◆ DATA EXTRACT ◆
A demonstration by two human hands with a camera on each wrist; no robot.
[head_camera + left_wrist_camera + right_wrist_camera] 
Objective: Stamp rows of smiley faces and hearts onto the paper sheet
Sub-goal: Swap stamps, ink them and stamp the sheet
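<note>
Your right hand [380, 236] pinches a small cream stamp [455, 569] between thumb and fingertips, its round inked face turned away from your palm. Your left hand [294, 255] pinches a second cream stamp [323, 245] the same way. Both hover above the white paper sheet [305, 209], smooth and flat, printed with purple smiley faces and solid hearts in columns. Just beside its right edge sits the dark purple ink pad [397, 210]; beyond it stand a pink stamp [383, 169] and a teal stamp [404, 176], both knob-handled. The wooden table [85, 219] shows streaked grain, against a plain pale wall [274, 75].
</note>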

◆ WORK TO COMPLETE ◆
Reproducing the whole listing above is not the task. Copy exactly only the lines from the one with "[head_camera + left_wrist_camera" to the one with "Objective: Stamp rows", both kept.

◆ EXERCISE RESPONSE ◆
[head_camera + left_wrist_camera + right_wrist_camera] 
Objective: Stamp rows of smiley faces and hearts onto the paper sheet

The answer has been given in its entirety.